Le Brésil, l’Argentine et le Venezuela, secondés par d’autres pays sur certaines questions, ont plaidé le droit de chaque État d’identifier ses priorités en matière de sécurité et de défense, de coopérer afin d’en identifier les aspects communs, en réaffirmant que le rôle des forces armées de chacun est la préservation de sa souveraineté nationale.
Personne n’est tombé dans le piège que représentait la proposition de créer une liste de groupes terroristes agissant en Amérique latine, dans laquelle les États-Unis aspiraient à inclure depuis les guérillas colombiennes jusqu’aux zapatistes, sauf bien évidemment la CIA.
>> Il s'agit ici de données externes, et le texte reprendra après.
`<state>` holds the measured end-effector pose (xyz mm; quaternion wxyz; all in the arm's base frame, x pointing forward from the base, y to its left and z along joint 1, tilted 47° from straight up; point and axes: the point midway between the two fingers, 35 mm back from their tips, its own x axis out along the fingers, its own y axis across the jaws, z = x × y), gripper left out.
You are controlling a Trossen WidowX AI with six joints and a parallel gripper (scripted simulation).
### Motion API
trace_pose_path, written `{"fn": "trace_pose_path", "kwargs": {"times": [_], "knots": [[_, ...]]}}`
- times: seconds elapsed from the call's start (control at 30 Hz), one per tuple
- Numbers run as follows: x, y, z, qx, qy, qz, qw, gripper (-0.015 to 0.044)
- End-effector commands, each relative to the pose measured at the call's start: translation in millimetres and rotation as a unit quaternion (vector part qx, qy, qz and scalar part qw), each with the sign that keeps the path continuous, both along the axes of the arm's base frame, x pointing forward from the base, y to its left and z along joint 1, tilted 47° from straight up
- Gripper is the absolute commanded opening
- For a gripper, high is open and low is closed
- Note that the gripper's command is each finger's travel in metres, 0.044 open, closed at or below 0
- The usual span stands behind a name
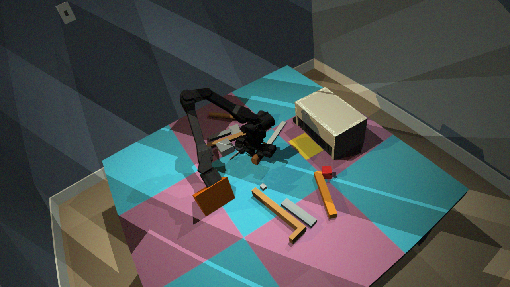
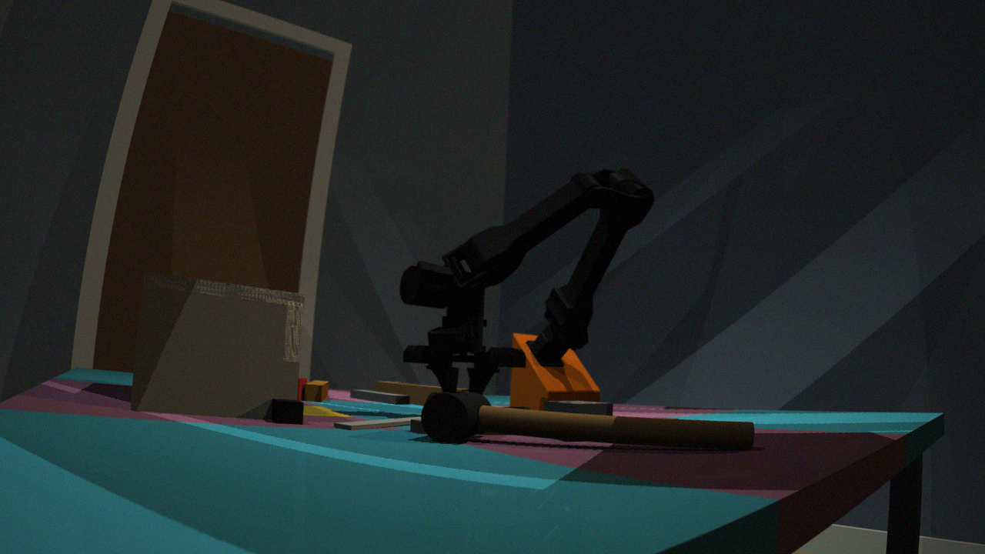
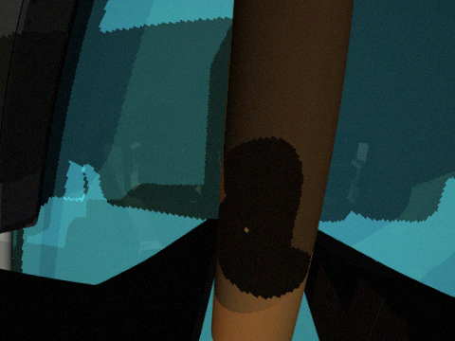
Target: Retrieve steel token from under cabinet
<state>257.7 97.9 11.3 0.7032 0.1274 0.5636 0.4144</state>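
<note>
Base: an orange block (image 1: 214, 198) (image 2: 521, 378) is carrying the arm (image 1: 194, 128) (image 2: 544, 228) on the surface (image 1: 342, 246) (image 2: 344, 488).
Elbow: the arm is rising from the base to a high bend, then its forearm is sloping down towards the wrist.
Wrist: in the exterior view it is pointing steeply down, the fingers hanging behind the mallet (image 1: 218, 115) (image 2: 612, 427).
End effector: the end effector (image 1: 255, 151) (image 2: 462, 390) (image 3: 257, 233) is pinching a brown rod (image 1: 255, 159) (image 3: 289, 85), its fingers pressing from both sides.
Rod: it is running lengthwise up the wrist view, and its orange-brown end is showing beyond the fingers in the top view; whether it is touching the surface cannot be told.
Cabinet: the cabinet (image 1: 331, 109) (image 2: 213, 351) is standing apart from the end effector, beyond the yellow area (image 1: 305, 146) (image 2: 325, 411) along its slotted front.
Token: its exact place is staying hidden from these views; the slots are looking too dark to read.
Strip: a pale strip (image 1: 276, 132) (image 2: 375, 423) is lying between the arm's wrist and the cabinet.
Cube: a red cube (image 1: 326, 172) (image 2: 302, 388) is sitting just beside one end of an orange bar (image 1: 325, 194) (image 2: 316, 390).
</note>
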Motion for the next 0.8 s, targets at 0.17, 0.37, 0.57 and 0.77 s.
{"fn": "trace_pose_path", "kwargs": {"times": [0.17,0.37,0.57,0.77], "knots": [[2,-9,-7,0.0,-0.001,-0.003,1.0,0.0],[3,-14,-12,-0.001,-0.001,-0.003,1.0,0.0],[3,-18,-17,-0.001,-0.001,-0.003,1.0,0.0],[4,-23,-22,-0.001,-0.001,-0.003,1.0,0.0]]}}
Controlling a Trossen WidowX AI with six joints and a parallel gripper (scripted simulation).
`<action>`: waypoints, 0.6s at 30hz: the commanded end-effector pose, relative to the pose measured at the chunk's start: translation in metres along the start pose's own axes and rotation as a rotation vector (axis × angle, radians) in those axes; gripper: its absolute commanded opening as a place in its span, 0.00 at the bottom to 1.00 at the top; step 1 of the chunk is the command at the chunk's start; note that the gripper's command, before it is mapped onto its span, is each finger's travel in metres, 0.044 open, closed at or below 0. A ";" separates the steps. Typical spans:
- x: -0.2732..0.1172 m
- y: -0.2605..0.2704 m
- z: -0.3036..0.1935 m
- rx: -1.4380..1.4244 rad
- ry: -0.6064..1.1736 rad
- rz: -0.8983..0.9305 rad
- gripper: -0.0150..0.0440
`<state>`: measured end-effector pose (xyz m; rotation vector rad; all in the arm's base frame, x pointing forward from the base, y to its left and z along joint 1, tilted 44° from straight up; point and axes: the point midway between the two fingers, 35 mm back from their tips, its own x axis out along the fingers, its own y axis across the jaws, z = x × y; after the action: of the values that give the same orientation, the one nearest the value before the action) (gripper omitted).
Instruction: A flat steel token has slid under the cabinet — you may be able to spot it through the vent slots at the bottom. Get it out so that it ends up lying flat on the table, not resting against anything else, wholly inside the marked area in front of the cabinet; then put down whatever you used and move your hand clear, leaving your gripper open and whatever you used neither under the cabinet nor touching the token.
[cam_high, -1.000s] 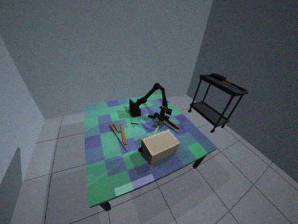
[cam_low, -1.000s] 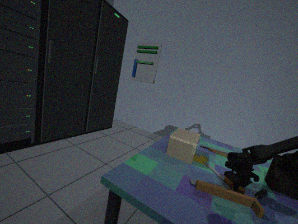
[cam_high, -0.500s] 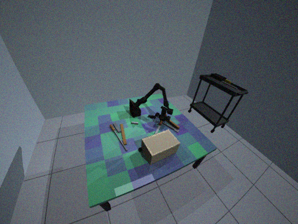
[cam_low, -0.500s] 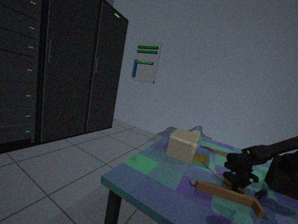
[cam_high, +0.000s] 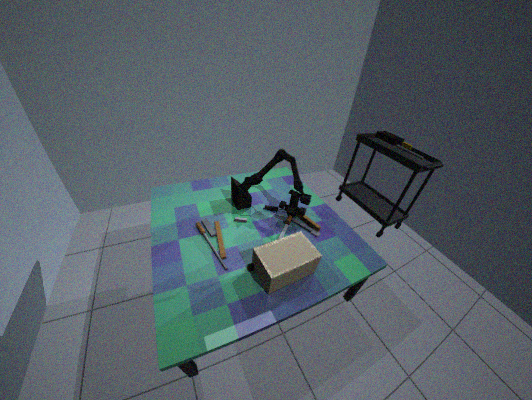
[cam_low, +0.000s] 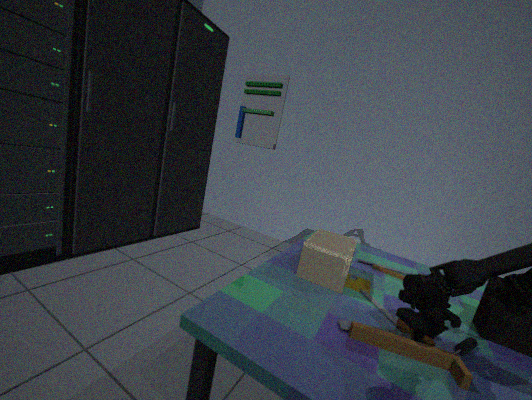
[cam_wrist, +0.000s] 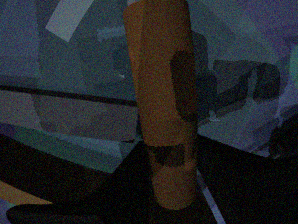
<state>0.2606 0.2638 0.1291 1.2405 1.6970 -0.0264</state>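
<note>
The tan box-shaped cabinet (cam_high: 287, 260) (cam_low: 325, 262) stands on the table. A yellow patch (cam_low: 359, 284), seemingly the marked area, shows beside it in the exterior view. My gripper (cam_high: 290, 214) (cam_low: 416, 334) (cam_wrist: 166, 141) is shut on the orange-brown handle (cam_wrist: 162, 75) of a tool, low over the table on the robot's side of the cabinet. The tool's thin pale shaft (cam_high: 283, 231) (cam_low: 377, 305) points toward the cabinet. Whether its tip reaches under the cabinet is hidden or too small to tell. The steel token and the vent slots cannot be made out.
A wooden bar (cam_high: 308, 222) (cam_low: 400, 345) with a bent end lies close beside the gripper. Across the table lie a thin rod with an orange handle (cam_high: 200, 228) and a wooden bar (cam_high: 220, 241). A small pale piece (cam_high: 240, 220) lies near the arm's base.
</note>
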 end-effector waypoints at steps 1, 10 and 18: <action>-0.002 0.007 -0.002 -0.005 -0.002 0.009 0.25; -0.002 0.014 -0.006 -0.005 -0.002 0.010 0.25; -0.002 0.021 -0.009 -0.005 -0.001 0.010 0.25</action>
<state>0.2664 0.2745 0.1402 1.2411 1.6961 -0.0266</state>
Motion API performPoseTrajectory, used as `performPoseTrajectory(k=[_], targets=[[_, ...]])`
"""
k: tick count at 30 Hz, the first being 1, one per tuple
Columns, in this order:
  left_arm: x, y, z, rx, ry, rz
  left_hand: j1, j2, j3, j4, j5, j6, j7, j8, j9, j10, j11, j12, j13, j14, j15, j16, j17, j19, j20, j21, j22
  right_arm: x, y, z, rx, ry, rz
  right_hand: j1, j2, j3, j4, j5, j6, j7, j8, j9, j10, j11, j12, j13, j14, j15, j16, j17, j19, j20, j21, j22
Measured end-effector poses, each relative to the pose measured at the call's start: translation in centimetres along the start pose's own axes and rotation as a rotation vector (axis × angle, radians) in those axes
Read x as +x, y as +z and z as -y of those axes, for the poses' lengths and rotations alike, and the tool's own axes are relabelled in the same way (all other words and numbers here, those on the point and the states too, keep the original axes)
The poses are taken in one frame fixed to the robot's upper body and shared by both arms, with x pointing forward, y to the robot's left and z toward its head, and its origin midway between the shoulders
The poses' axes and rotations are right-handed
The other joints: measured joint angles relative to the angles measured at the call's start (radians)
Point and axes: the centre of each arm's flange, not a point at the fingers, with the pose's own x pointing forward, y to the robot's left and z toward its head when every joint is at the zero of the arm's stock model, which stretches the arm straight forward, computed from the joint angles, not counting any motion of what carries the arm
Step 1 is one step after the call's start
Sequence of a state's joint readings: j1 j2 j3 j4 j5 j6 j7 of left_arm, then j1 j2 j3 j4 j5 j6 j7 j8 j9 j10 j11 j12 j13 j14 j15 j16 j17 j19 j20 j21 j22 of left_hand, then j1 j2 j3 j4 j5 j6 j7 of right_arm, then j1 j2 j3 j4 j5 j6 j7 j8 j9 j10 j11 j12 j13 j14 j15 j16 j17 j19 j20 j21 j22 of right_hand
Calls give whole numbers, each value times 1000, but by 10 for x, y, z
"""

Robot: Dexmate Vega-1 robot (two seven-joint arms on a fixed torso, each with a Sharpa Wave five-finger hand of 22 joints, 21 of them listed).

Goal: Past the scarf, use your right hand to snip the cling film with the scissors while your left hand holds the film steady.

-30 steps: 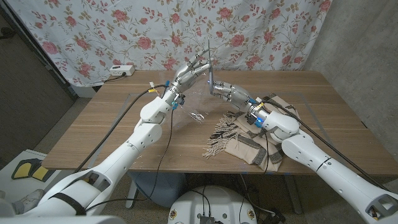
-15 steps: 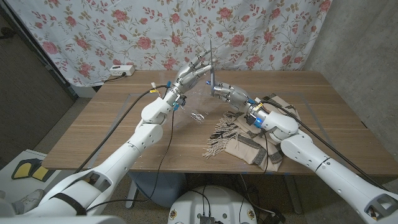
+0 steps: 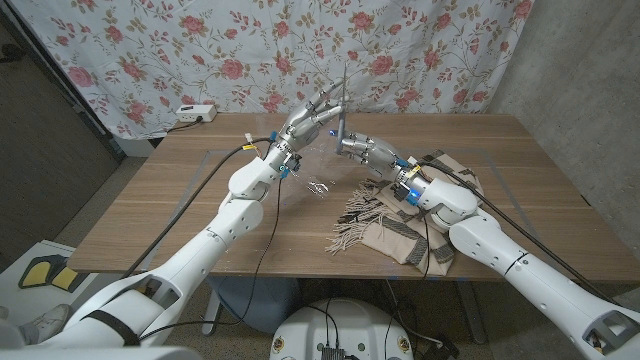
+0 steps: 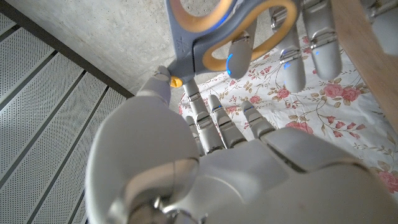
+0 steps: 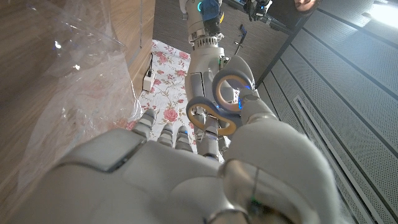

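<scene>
My left hand (image 3: 312,118) is raised above the far middle of the table, fingers spread upward, pinching a clear sheet of cling film (image 3: 305,160) that hangs down to a crumpled patch (image 3: 318,186). Close on its right, my right hand (image 3: 362,150) grips grey scissors with orange-lined handles; the blades (image 3: 343,100) point up beside the left fingers. The left wrist view shows the scissors handles (image 4: 230,31) just past my left hand (image 4: 205,155). In the right wrist view my right hand (image 5: 186,174) holds the scissors handles (image 5: 217,106), with the cling film (image 5: 81,68) over the table.
A beige fringed scarf (image 3: 400,215) lies on the wooden table (image 3: 180,200) under my right forearm, nearer than the hands. A white power strip (image 3: 195,113) sits at the far left edge. A floral curtain (image 3: 200,50) hangs behind.
Both hands have drifted slightly to the right together, and the scissors blades now stand a little further right and higher beside the left fingers.
</scene>
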State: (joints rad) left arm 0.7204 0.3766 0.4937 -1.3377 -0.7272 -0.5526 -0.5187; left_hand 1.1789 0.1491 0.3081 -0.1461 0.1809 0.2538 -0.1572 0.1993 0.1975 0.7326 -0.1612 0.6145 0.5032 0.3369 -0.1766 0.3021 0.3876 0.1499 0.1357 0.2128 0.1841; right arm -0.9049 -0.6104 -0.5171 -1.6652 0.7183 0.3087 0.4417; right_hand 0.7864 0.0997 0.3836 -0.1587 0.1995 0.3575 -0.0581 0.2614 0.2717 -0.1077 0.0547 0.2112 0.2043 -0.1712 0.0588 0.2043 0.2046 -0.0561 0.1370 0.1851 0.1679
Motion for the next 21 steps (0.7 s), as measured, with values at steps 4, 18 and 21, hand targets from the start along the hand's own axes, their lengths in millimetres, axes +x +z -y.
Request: performPoseTrajectory(k=[4,18,21], targets=[[1,-1,1,-6,-2,0,0,0,0,0,0,0,0,0,0,0,0,0,0,0,0,0,0,0,0,0,0,0,-1,0,-3,-2,-2,9,9,0,0,-4,5,-5,0,1,5,-5,0,0,0,-11,0,0,2,-16,0,0],[2,-3,3,-16,-6,-1,-2,-2,0,0,5,2,-2,0,0,0,0,-1,0,2,-2,0,0,0,0,0,0,-2,-2,-1,0,-5,-12,48,72,30,10,-4,19,-34,0,10,14,-32,0,-1,-4,-36,0,3,5,-52,0,0],[2,-3,3,-16,-7,-1,-2,-2,0,0,5,5,-5,0,0,0,0,-2,0,2,-2,0,0,0,0,0,0,-3,-2,-1,2,-6,-12,47,78,32,12,-4,19,-34,0,10,14,-32,0,-5,-5,-37,0,3,5,-52,0,0]])
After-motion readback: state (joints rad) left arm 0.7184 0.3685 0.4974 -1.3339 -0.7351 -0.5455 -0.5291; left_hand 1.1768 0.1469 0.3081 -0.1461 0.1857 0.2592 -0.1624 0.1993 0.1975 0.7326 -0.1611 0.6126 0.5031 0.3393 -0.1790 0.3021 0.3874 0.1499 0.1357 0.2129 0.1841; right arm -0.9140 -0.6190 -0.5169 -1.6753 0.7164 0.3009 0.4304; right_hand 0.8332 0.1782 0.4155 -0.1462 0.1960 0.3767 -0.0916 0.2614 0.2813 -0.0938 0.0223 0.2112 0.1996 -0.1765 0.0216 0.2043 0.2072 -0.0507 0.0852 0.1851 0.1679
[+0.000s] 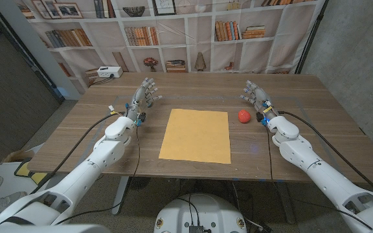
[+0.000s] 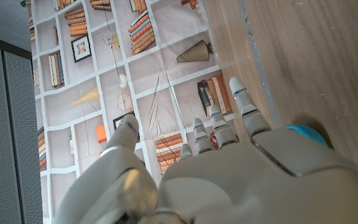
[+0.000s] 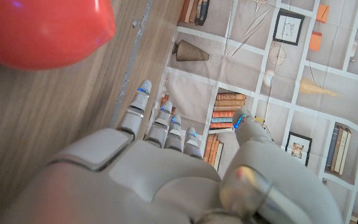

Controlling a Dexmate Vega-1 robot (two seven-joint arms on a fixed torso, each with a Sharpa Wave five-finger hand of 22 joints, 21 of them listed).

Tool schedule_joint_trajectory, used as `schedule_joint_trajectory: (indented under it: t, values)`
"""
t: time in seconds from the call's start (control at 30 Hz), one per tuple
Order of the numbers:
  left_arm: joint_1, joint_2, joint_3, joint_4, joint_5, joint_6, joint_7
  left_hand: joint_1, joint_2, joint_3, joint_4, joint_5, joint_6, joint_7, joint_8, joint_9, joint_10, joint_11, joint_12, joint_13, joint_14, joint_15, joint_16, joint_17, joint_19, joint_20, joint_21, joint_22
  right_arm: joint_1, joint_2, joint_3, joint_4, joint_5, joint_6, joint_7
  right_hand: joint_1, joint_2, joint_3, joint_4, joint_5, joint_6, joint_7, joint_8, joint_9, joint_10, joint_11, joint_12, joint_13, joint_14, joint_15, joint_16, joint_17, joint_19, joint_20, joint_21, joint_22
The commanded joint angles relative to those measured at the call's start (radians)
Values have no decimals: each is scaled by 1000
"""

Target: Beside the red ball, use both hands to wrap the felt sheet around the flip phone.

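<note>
Oddly, no bulge or outline of a phone can be made out on the flat tan felt sheet [image 1: 195,135], which lies in the middle of the wooden table [image 1: 76,139], and whether anything sits under it cannot be told. The red ball [image 1: 243,116] rests just beside the sheet's far right corner; in the right wrist view it is cut off by the frame edge. The left hand [image 1: 144,96] stands near the sheet's far left side with fingers spread, holding nothing, and the right hand [image 1: 256,94], just beyond the ball, is likewise spread and empty. Behind the table hangs a printed bookshelf backdrop [image 1: 173,32], and a white box [image 1: 108,72] sits at the table's far left corner
</note>
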Motion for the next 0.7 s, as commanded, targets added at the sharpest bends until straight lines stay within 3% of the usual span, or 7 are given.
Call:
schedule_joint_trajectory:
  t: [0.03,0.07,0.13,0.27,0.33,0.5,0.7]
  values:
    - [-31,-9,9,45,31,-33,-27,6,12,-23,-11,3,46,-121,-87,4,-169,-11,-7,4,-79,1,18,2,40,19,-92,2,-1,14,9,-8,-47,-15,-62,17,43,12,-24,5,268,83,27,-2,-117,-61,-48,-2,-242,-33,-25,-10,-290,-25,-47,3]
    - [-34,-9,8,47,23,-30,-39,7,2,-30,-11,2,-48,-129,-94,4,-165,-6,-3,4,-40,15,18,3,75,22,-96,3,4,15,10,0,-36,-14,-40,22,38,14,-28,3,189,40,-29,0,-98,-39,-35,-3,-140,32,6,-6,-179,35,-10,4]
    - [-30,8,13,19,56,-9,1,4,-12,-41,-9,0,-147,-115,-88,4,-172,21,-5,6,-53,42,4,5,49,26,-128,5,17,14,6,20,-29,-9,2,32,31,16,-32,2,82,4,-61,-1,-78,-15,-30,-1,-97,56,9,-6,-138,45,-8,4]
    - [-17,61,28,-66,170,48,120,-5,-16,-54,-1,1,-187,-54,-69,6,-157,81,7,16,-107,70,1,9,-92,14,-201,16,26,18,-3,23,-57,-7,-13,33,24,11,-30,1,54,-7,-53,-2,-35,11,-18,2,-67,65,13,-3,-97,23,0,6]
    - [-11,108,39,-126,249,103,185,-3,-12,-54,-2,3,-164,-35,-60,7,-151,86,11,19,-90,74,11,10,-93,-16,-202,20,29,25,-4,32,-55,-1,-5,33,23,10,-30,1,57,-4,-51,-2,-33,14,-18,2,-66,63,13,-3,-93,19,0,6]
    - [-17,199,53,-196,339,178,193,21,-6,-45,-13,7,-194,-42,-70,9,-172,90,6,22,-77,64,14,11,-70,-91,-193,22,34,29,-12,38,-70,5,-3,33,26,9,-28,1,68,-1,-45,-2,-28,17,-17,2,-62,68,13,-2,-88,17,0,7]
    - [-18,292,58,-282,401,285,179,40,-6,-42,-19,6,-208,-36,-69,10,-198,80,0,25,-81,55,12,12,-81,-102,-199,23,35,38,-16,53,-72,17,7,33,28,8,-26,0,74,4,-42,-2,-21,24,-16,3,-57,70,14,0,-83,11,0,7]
De toute manière, il ne faut pas se faire trop d’illusions, les États-Unis n’ont pas de scrupules à faire cavalier seul en manœuvrant comme ils l’ont fait pour les négociations sur la Zone de libre-échange des Amériques (ZLEA) [2]. Ils peuvent amorcer des rapprochements avec quelques gouvernements pour faire passer leurs plans en sous-main.
Rumsfeld est réactionnaire, pas idiot ; il sait ce qu’il fait. Ses efforts à Quito doivent être évalués dans le contexte plus vaste des politiques hégémoniques états-uniennes, en appliquant à chaque théâtre d’opérations la stratégie correspondante.
Tandis qu’en Europe il s’agit de reconstruire des consensus, au Moyen-Orient et en Asie Centrale de mener des guerres implacables, en Amérique latine, il est nécessaire de manœuvrer pour freiner l’essor de plusieurs processus politiques, qui bien que ne contredisant pas leur stratégie, ne sont pas sous leur contrôle voire leur sont défavorables.
De toutes manière, quiconque s’engage dans des concertations astreignantes avec les États-Unis est informé des risques que cela implique. Mieux vaut s’en remettre à Juárez, qui en réponse à Monroe nous a laissé un legs bien meilleur : « Le respect du droit d’autrui, c’est la paix ». Ce n’est pas là la doctrine des États-Unis.
Agence Altercom / Red Voltaire
[1] « La guerre des civilisations » par Thierry Meyssan, Voltaire, 4 juin 2004.
[2] « Chavez veut mener la résistance », « Rébellion au somme des Amériques », Voltaire, 26 novembre 2003 et 13 janvier 2004.